Darío y yo nos separamos. Por suerte, al poco tiempo se fue del edificio, a vivir con ese amor que conmigo no pudo ser.
Con Ash pegué tanta onda el día que la conocí trabajando en la revista que empecé a hacer todas las fotos con ella. Tenía diez años menos que yo, pero se perfilaba como la productora de moda del momento. Laboralmente, formamos una pareja perfecta, y esa química se trasladó al plano personal. Íbamos juntos a todos los eventos, asesorábamos a las celebrities locales, organizábamos viajes de prensa juntos y los fines de semana nos juntábamos a hacer cualquier cosa en la casa de alguno de los dos. Con el tiempo nos hicimos una especie de socios laborales, y ahí la cosa empezó a complicarse. Que tal cliente es mío, que a tal famosa la visto yo, que te colgaste con tal proveedor, o que cobraste más que yo por el mismo laburo. Todo anduvo medio así hasta que nos fuimos a trabajar juntos a Punta del Este, una temporada entera en esa histeria wannabe que implica hacer periodismo y PR en en ese lugar.

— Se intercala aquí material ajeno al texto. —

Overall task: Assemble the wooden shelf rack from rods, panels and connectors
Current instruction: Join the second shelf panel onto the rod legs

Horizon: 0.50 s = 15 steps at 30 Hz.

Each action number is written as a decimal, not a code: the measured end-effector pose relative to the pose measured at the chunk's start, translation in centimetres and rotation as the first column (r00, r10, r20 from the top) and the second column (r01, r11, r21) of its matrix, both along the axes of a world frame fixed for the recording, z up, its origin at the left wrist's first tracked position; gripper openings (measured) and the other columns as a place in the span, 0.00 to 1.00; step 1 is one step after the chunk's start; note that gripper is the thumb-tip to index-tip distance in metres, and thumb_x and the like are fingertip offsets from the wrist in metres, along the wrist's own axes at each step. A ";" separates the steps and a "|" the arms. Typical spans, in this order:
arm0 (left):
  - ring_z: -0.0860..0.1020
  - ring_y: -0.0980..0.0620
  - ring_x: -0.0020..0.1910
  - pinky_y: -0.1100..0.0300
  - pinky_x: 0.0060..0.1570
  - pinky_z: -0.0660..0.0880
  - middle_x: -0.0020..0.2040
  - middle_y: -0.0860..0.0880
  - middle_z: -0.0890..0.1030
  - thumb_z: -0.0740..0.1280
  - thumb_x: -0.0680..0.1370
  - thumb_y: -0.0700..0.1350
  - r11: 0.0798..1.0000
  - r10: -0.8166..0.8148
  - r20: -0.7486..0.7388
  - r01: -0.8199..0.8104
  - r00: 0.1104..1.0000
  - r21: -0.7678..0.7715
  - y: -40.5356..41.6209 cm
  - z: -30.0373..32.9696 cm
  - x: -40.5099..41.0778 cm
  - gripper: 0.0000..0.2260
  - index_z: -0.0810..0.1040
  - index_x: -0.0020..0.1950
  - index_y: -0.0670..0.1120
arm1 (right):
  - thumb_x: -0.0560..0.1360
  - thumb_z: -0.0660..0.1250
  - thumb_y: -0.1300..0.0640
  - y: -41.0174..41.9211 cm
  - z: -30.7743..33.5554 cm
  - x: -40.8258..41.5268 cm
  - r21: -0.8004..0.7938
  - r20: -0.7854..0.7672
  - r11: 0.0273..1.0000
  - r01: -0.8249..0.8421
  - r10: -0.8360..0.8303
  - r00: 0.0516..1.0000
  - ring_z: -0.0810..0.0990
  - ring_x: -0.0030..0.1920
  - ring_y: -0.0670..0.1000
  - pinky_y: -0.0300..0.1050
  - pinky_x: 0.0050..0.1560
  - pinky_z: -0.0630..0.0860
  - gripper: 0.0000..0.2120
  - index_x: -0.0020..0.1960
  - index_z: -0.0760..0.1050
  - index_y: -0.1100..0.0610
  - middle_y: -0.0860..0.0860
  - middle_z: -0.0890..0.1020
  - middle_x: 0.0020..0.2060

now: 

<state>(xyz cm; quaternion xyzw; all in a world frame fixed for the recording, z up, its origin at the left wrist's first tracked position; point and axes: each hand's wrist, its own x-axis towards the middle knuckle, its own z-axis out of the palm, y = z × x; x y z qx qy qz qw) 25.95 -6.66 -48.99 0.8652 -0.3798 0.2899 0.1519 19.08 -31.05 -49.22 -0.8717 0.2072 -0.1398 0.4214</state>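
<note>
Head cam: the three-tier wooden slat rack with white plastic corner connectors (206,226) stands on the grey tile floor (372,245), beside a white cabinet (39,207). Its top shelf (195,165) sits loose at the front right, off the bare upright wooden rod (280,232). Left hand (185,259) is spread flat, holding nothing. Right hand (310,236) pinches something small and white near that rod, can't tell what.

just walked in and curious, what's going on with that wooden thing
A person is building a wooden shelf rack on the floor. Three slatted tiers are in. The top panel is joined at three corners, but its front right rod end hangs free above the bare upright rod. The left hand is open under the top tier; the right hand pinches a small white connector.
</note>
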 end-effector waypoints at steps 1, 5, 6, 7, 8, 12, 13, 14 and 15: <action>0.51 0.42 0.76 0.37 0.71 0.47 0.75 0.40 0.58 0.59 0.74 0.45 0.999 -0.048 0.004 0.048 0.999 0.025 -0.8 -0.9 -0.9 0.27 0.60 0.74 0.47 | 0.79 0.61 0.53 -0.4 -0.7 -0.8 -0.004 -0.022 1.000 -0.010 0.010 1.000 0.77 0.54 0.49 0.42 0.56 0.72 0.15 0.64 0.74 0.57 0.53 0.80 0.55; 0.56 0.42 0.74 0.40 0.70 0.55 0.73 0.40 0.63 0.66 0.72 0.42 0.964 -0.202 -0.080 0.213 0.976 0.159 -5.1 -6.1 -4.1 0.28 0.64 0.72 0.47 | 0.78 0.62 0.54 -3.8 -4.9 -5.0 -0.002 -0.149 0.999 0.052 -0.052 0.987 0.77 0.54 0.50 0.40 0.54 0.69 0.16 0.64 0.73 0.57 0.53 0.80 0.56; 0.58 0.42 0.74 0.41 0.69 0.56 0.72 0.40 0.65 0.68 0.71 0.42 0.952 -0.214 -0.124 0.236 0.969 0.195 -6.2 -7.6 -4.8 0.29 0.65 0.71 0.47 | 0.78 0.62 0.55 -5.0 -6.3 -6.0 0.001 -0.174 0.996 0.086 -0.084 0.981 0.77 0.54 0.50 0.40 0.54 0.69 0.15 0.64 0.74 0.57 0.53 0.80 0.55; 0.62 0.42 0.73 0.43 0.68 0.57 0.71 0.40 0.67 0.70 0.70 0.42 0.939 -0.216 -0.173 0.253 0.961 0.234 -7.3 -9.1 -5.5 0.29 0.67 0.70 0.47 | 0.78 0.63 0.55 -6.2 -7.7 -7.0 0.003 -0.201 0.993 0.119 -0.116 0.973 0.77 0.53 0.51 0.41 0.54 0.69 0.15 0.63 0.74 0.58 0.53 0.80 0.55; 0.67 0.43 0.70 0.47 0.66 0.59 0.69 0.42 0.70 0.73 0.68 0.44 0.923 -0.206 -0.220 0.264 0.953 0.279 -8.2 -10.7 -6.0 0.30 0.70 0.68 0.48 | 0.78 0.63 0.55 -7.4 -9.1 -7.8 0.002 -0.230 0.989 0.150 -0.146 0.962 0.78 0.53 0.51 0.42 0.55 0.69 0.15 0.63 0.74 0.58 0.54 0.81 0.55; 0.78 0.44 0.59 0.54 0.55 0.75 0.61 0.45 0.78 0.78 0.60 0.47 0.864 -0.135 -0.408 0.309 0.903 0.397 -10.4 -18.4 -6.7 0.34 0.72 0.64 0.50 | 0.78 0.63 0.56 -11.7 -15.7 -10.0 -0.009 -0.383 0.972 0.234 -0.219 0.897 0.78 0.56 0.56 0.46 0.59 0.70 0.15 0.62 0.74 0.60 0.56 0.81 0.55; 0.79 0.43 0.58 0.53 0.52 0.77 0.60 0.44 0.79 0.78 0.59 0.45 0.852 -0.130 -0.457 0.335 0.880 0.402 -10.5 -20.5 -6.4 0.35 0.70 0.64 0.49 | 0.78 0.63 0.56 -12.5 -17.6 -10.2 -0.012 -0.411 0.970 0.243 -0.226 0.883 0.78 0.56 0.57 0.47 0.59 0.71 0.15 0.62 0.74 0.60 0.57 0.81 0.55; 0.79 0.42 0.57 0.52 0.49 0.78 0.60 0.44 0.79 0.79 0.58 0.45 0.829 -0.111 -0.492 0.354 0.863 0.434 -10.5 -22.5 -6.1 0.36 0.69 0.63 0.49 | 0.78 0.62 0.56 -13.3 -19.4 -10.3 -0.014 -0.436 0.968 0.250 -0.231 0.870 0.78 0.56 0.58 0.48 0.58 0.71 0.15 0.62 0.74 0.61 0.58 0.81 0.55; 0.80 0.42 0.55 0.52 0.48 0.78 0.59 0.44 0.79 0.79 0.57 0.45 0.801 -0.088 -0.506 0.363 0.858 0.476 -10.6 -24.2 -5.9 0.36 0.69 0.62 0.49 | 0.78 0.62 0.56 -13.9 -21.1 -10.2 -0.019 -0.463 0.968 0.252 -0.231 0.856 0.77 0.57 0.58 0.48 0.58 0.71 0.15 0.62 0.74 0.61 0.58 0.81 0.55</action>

La convivencia, el ego, las fiestas, los excesos y todo lo que uno hace cuando es muy joven (en su caso) o cuando se cree muy joven (en mi caso), terminaron en un hartazgo mutuo tan insalvable que al volver a Buenos Aires no nos hablamos más.

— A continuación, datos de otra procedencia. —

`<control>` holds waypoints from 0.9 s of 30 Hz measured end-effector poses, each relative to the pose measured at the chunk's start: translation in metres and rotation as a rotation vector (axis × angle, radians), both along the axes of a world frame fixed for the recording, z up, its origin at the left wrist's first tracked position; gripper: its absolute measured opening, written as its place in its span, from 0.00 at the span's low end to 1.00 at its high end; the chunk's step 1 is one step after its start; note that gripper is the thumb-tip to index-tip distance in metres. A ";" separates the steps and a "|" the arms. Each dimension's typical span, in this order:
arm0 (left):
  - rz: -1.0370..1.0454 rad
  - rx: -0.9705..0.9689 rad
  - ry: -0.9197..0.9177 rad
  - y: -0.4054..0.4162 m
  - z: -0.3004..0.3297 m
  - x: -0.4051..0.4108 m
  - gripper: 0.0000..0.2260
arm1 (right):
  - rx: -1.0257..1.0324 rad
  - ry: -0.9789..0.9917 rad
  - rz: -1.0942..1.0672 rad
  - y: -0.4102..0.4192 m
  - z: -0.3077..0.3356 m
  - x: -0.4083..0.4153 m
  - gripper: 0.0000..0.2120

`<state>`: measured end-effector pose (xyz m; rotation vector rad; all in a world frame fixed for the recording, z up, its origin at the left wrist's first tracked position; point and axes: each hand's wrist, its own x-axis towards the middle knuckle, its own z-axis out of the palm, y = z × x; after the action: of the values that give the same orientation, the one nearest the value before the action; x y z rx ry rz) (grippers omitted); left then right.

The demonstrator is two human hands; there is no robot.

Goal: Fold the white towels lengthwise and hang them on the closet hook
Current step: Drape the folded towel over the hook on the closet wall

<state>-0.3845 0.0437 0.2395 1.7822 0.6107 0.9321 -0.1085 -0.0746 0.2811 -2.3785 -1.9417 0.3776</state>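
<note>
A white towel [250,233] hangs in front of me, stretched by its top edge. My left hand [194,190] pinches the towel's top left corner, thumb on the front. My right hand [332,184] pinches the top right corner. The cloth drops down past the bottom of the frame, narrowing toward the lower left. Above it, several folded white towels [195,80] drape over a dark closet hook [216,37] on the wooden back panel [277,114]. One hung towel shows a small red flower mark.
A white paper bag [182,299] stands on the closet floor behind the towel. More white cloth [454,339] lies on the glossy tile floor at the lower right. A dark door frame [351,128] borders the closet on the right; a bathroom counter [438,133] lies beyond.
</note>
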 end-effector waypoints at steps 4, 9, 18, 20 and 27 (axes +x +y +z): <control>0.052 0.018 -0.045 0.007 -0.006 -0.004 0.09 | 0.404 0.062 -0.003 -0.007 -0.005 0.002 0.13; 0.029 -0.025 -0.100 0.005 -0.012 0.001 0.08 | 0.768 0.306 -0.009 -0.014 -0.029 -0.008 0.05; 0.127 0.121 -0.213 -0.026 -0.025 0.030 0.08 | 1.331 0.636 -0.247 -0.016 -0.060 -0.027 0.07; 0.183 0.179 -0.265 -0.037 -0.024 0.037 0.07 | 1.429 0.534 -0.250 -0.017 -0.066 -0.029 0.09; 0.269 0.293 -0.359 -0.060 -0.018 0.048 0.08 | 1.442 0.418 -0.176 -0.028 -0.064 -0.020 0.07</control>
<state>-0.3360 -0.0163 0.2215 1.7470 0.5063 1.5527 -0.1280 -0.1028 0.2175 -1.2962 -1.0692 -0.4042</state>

Ash y yo nos separamos, casi como en un divorcio que implica división de amigos, de cuentas y de clientes.
Con Caro nos conocimos por Twitter, aunque nos hicimos amigos el día que la entrevisté. Los dos estábamos (o creíamos que estábamos) en la cresta de la ola. Ella escribiendo la tira de mayor audiencia y prestigio de la televisión y yo dirigiendo una revista muy cool. Caro y yo nacimos el mismo día del mismo año, lo que astrológicamente nos convertía en algo así como almas gemelas. Tanto que formamos un gran grupo de amigos que bruncheaban todos los domingos en el mismo bar hablando de hombres, riéndonos de la gente de Instagram y compartiendo nuestras angustias. Más allá del grupo, Caro era una gran amiga y siempre estaba cuando la necesitaba. Caro era la mejor consejera en temas laborales, ideaba grandes estrategias para cuando te enamorabas de alguien y venía corriendo a tu casa para consolarte si un tipo te dejaba o te hacía algo horrible.

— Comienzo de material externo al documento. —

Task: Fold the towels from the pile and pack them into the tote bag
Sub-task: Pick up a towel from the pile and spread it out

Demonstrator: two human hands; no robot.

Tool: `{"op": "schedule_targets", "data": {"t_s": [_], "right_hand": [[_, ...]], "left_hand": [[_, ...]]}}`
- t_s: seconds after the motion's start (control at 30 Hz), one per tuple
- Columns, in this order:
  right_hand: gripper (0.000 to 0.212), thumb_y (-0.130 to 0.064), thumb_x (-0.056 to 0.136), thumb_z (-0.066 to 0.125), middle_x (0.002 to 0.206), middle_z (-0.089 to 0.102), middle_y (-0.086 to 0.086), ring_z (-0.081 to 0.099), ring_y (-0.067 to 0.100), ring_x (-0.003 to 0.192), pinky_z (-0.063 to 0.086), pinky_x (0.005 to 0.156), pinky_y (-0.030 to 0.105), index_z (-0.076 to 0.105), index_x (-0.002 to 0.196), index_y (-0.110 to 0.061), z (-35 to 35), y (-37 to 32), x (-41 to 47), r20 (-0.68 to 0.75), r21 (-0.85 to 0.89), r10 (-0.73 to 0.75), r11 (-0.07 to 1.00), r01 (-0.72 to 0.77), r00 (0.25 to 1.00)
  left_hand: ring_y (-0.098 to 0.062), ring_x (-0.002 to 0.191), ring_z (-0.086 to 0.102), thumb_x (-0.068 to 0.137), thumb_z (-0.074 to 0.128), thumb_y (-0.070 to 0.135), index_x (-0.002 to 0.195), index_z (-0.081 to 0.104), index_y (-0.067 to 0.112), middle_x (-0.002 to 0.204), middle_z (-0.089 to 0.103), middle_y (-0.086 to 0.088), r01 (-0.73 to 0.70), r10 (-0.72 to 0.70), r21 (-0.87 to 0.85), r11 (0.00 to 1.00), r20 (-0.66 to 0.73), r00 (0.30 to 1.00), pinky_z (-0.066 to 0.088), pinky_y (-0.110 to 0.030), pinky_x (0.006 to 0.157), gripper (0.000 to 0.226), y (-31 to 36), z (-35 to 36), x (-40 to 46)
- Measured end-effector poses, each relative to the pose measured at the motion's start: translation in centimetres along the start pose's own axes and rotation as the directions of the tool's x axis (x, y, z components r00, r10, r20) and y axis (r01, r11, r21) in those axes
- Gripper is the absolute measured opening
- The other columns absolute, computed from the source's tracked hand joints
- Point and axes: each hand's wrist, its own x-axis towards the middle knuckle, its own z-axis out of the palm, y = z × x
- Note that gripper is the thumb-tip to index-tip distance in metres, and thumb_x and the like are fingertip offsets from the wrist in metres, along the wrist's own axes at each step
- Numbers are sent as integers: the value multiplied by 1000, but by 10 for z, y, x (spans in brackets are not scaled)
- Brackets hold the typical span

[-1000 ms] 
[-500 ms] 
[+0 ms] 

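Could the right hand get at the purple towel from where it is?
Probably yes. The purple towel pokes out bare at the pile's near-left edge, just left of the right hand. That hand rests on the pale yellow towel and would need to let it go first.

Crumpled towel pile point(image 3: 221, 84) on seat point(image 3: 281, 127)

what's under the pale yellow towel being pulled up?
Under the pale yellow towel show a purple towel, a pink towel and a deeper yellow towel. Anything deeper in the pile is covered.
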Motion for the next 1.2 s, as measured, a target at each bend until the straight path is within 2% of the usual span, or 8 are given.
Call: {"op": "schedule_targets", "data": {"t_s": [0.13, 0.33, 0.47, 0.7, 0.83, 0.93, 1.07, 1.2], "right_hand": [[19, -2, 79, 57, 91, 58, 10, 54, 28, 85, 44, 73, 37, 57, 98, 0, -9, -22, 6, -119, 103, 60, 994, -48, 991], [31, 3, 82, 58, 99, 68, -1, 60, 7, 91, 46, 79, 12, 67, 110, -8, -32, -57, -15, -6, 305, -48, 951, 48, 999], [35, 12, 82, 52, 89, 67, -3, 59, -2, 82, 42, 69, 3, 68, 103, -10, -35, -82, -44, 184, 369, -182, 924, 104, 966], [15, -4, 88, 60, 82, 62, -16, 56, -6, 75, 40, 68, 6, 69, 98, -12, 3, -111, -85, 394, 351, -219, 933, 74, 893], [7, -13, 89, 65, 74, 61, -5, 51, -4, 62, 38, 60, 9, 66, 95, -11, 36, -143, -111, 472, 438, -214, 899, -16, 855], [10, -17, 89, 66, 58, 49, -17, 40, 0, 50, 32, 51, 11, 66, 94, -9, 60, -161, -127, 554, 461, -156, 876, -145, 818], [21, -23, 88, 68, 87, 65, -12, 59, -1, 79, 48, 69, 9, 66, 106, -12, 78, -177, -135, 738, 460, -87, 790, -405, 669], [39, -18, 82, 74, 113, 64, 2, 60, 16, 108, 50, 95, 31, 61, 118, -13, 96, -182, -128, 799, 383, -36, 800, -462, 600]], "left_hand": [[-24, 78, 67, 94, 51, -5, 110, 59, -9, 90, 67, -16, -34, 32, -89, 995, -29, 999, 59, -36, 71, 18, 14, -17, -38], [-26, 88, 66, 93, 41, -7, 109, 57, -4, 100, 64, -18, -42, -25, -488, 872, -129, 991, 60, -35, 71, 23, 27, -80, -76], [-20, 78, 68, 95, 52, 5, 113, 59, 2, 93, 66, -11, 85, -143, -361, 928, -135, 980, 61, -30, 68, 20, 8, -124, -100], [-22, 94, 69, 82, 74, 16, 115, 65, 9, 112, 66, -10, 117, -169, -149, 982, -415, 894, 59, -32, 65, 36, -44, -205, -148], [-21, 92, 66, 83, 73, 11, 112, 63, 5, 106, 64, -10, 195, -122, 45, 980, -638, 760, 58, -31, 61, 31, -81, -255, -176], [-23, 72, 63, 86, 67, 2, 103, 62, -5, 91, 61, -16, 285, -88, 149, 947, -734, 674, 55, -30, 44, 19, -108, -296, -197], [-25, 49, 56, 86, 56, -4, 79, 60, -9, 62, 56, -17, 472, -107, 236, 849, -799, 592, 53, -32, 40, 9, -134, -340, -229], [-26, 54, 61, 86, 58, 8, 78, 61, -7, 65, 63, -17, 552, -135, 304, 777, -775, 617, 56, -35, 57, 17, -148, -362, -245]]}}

Caro fue mi mejor amiga hasta que hice un comentario frívolo y tonto en relación a los pañuelos verdes. Caro, la feminista más brillante de todas, resultó intransigente ante mi estupidez, y en lugar de tomar las cosas con liviandad simplemente dejó de hablarme. Mi falta de compromiso con su causa hicieron que Caro y yo nos separemos, y hasta el día de hoy extraño sus audios, sus comentarios ácidos y los brunchs del domingo en los que no parábamos de reírnos.